§ **Problem requirements**: Transcribe each record precisely; images stay out.

§ **Dataset excerpts**:
= = =
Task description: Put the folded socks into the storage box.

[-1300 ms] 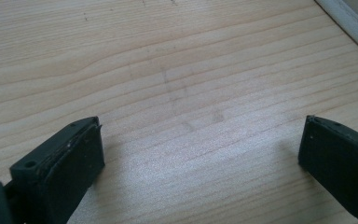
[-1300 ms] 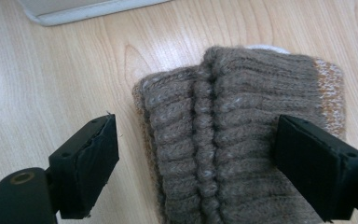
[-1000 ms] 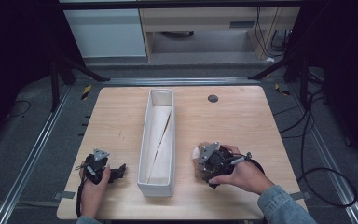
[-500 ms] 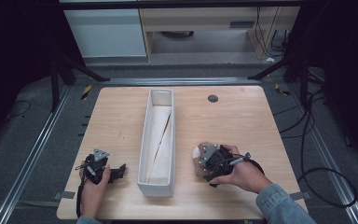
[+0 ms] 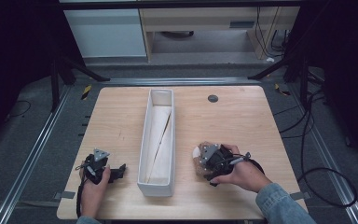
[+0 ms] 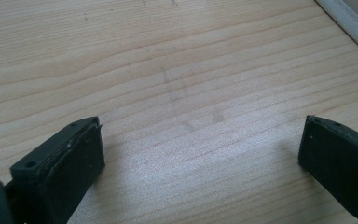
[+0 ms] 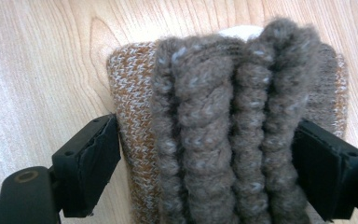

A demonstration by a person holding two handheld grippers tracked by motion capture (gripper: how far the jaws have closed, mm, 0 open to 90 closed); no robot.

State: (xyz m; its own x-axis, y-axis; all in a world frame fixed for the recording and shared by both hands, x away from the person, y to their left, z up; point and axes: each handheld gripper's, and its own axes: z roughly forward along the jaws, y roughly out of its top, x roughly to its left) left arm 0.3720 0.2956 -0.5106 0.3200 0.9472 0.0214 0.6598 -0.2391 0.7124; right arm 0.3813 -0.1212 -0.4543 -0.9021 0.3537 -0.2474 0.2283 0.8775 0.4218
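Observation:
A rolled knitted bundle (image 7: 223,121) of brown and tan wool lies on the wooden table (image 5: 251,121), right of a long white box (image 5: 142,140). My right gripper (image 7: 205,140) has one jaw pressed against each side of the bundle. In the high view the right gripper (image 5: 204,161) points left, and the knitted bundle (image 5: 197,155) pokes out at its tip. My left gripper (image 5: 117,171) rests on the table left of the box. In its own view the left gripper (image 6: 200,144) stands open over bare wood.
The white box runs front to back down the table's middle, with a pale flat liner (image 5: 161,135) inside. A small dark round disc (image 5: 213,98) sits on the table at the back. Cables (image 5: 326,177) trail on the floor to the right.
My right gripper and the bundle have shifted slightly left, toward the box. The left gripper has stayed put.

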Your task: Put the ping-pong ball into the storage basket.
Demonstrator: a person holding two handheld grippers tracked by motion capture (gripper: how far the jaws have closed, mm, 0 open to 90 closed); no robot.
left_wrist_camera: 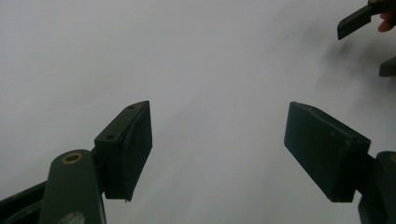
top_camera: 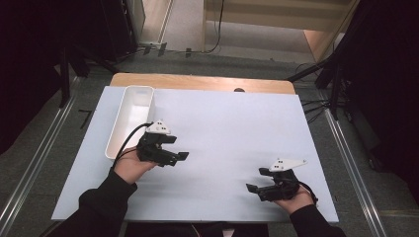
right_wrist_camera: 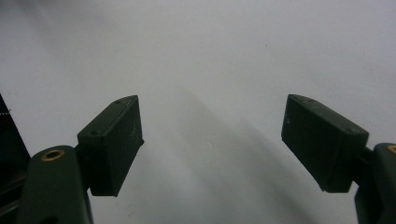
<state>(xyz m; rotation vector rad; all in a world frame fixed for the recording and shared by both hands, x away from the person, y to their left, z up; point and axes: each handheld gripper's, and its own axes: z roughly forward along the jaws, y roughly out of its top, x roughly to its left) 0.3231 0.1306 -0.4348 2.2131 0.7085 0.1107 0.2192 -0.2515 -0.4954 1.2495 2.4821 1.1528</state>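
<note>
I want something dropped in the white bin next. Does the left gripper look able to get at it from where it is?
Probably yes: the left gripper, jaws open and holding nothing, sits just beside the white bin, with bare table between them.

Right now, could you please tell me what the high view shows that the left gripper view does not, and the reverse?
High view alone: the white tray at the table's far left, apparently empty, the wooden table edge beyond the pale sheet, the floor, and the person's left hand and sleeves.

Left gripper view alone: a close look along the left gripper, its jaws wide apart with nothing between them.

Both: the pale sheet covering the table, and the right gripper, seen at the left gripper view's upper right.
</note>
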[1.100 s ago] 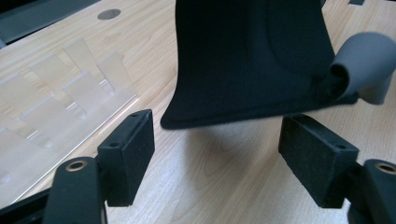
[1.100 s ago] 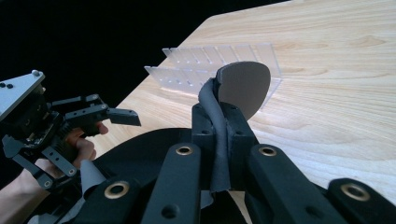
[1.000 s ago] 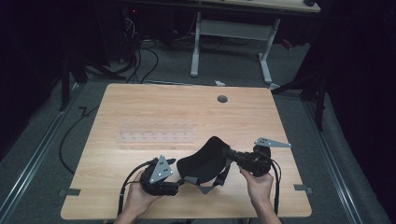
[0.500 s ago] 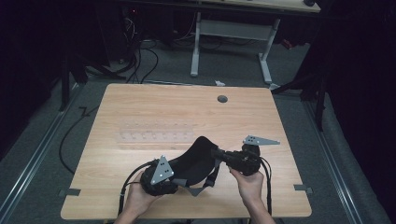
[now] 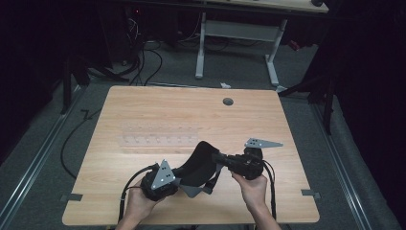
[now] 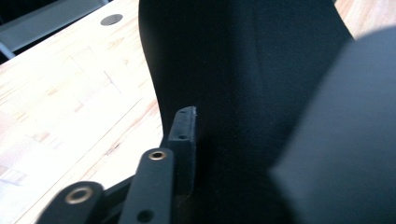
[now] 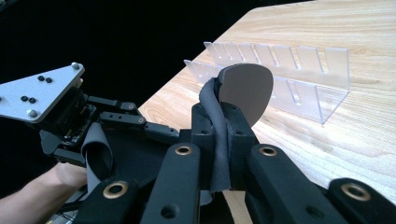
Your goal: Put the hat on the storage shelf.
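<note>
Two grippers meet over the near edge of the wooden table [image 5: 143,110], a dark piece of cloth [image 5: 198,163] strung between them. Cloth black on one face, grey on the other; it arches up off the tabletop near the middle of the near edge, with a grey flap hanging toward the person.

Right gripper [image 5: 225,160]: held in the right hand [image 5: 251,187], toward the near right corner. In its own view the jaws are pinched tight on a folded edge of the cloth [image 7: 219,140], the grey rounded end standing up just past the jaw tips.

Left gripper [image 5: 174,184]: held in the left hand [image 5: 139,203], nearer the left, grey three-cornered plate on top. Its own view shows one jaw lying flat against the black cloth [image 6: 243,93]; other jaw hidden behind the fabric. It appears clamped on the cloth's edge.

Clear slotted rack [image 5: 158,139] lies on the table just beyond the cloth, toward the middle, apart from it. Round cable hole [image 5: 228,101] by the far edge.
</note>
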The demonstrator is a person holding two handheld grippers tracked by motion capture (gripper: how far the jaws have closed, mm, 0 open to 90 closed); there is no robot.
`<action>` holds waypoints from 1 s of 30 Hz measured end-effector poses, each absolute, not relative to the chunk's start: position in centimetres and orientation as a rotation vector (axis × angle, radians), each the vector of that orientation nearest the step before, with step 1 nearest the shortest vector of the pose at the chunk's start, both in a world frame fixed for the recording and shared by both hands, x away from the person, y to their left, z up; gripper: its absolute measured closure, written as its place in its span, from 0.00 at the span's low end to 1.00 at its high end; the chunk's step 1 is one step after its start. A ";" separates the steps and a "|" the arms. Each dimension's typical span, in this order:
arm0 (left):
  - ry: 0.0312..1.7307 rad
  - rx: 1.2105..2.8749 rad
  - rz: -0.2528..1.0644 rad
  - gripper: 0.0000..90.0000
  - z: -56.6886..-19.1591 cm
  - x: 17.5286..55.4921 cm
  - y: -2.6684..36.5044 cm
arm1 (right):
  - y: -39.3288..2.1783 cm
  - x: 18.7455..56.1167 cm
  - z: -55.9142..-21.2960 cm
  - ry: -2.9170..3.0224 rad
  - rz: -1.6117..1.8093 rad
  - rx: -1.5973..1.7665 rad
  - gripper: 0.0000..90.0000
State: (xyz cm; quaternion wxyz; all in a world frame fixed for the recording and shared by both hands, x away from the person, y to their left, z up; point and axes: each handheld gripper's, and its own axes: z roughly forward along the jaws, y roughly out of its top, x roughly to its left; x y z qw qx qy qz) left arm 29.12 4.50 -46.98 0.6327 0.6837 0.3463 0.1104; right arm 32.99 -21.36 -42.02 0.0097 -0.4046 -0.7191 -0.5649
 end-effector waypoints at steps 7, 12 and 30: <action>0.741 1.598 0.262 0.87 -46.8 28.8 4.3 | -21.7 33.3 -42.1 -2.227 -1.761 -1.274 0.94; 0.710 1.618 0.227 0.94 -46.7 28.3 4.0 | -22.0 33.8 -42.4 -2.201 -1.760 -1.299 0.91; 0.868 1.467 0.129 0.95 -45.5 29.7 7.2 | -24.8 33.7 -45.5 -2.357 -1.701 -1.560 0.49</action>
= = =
§ **Completed exercise**:
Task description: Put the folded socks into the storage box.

[-1300 ms] 
[-1300 ms] 
[-1000 ms] 
[-500 ms] 
[+0 ms] 
[+0 ms] 
[+0 ms] 

A demonstration by a person holding two handheld grippers tracked by motion capture (gripper: how far the jaws have closed, mm, 0 open to 90 closed); no robot.

State: (xyz m; its own x-axis, y-axis; all in a world frame fixed for the recording and shared by both hands, x away from the person, y to their left, z up; point and axes: each handheld gripper's, and its own axes: z roughly forward along the jaws, y roughly out of its top, x roughly to its left) left arm 0.3720 0.2956 -0.5106 0.3200 0.9472 0.0214 0.6598 -0.2391 0.7124; right arm 0.3813 -0.1212 -0.4543 -0.9021 0.3537 -0.2474 0.2283 0.8775 0.4218
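Observation:
A rolled knitted bundle (image 7: 223,121) of brown and tan wool lies on the wooden table (image 5: 251,121), right of a long white box (image 5: 142,140). My right gripper (image 7: 205,140) has one jaw pressed against each side of the bundle. In the high view the right gripper (image 5: 204,161) points left, and the knitted bundle (image 5: 197,155) pokes out at its tip. My left gripper (image 5: 117,171) rests on the table left of the box. In its own view the left gripper (image 6: 200,144) stands open over bare wood.
The white box runs front to back down the table's middle, with a pale flat liner (image 5: 161,135) inside. A small dark round disc (image 5: 213,98) sits on the table at the back. Cables (image 5: 326,177) trail on the floor to the right.
My right gripper and the bundle have shifted slightly left, toward the box. The left gripper has stayed put.
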
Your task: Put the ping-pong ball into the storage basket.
Demonstrator: a person holding two handheld grippers tracked by motion capture (gripper: how far the jaws have closed, mm, 0 open to 90 closed); no robot.
left_wrist_camera: 
top_camera: 
right_wrist_camera: 
<state>(xyz m; rotation vector rad; all in a world frame fixed for the recording and shared by both hands, x away from the person, y to their left, z up; point and axes: each handheld gripper's, and its own axes: z roughly forward along the jaws, y roughly out of its top, x roughly to its left) 0.3231 0.1306 -0.4348 2.2131 0.7085 0.1107 0.2192 -0.2515 -0.4954 1.2495 2.4821 1.1528</state>
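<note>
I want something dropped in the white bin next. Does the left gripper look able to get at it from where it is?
Probably yes: the left gripper, jaws open and holding nothing, sits just beside the white bin, with bare table between them.

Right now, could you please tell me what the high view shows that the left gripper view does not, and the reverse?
High view alone: the white tray at the table's far left, apparently empty, the wooden table edge beyond the pale sheet, the floor, and the person's left hand and sleeves.

Left gripper view alone: a close look along the left gripper, its jaws wide apart with nothing between them.

Both: the pale sheet covering the table, and the right gripper, seen at the left gripper view's upper right.
</note>
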[1.100 s ago] 
[1.100 s ago] 
[1.000 s ago] 
[0.500 s ago] 
[now] 
[now] 
[now] 
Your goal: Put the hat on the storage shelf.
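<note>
Two grippers meet over the near edge of the wooden table [image 5: 143,110], a dark piece of cloth [image 5: 198,163] strung between them. Cloth black on one face, grey on the other; it arches up off the tabletop near the middle of the near edge, with a grey flap hanging toward the person.

Right gripper [image 5: 225,160]: held in the right hand [image 5: 251,187], toward the near right corner. In its own view the jaws are pinched tight on a folded edge of the cloth [image 7: 219,140], the grey rounded end standing up just past the jaw tips.

Left gripper [image 5: 174,184]: held in the left hand [image 5: 139,203], nearer the left, grey three-cornered plate on top. Its own view shows one jaw lying flat against the black cloth [image 6: 243,93]; other jaw hidden behind the fabric. It appears clamped on the cloth's edge.

Clear slotted rack [image 5: 158,139] lies on the table just beyond the cloth, toward the middle, apart from it. Round cable hole [image 5: 228,101] by the far edge.
</note>
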The demonstrator is a person holding two handheld grippers tracked by motion capture (gripper: how far the jaws have closed, mm, 0 open to 90 closed); there is no robot.
`<action>` holds waypoints from 1 s of 30 Hz measured end-effector poses, each absolute, not relative to the chunk's start: position in centimetres and orientation as a rotation vector (axis × angle, radians), each the vector of that orientation nearest the step before, with step 1 nearest the shortest vector of the pose at the chunk's start, both in a world frame fixed for the recording and shared by both hands, x away from the person, y to their left, z up; gripper: its absolute measured closure, written as its place in its span, from 0.00 at the span's low end to 1.00 at its high end; the chunk's step 1 is one step after its start. A ";" separates the steps and a "|" the arms. Each dimension's typical span, in this order:
arm0 (left):
  - ry: 0.0312..1.7307 rad
  - rx: 1.2105..2.8749 rad
  - rz: -0.2528..1.0644 rad
  - gripper: 0.0000..90.0000
  - z: -56.6886..-19.1591 cm
  - x: 17.5286..55.4921 cm
  - y: -2.6684..36.5044 cm
arm1 (right):
  - y: -39.3288..2.1783 cm
  - x: 18.7455..56.1167 cm
  - z: -55.9142..-21.2960 cm
  - ry: -2.9170..3.0224 rad
  - rz: -1.6117..1.8093 rad
  - rx: -1.5973..1.7665 rad
  - gripper: 0.0000..90.0000
State: (xyz cm; quaternion wxyz; all in a world frame fixed for the recording and shared by both hands, x away from the person, y to their left, z up; point and axes: each handheld gripper's, and its own axes: z roughly forward along the jaws, y roughly out of its top, x roughly to its left; x y z qw qx qy qz) left arm 29.12 4.50 -46.98 0.6327 0.6837 0.3463 0.1104; right arm 32.99 -21.36 -42.02 0.0097 -0.4046 -0.7191 -0.5649
 end-effector waypoints at steps 7, 12 and 30: <action>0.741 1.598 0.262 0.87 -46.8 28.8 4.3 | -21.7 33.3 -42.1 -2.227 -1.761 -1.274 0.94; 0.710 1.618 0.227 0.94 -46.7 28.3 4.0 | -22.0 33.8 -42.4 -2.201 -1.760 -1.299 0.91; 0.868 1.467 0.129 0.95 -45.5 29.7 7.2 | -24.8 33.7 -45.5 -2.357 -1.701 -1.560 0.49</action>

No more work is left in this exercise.